**What is being asked**
Down to the last line, reproduce the data that follows, but skip the pictures.

**Data block**
□ □ □ □

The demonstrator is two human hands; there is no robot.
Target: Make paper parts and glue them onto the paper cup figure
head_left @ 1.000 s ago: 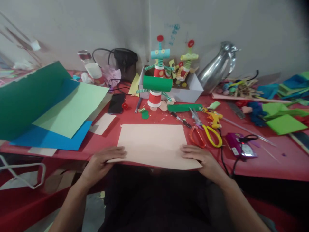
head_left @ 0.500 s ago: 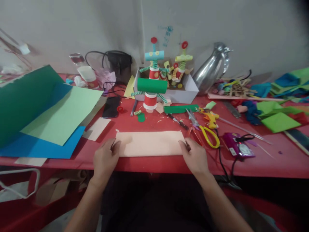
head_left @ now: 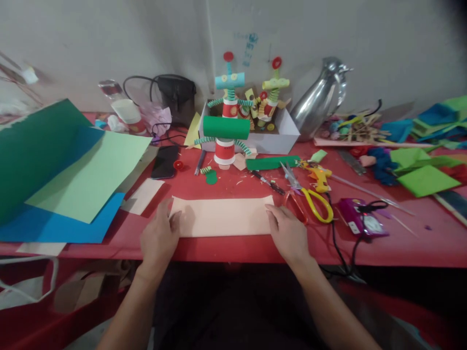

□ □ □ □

**Task solution**
The demonstrator is two human hands; there is no robot.
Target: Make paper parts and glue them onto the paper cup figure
head_left @ 1.000 s ago: 
head_left @ 0.500 s ago: 
head_left @ now: 

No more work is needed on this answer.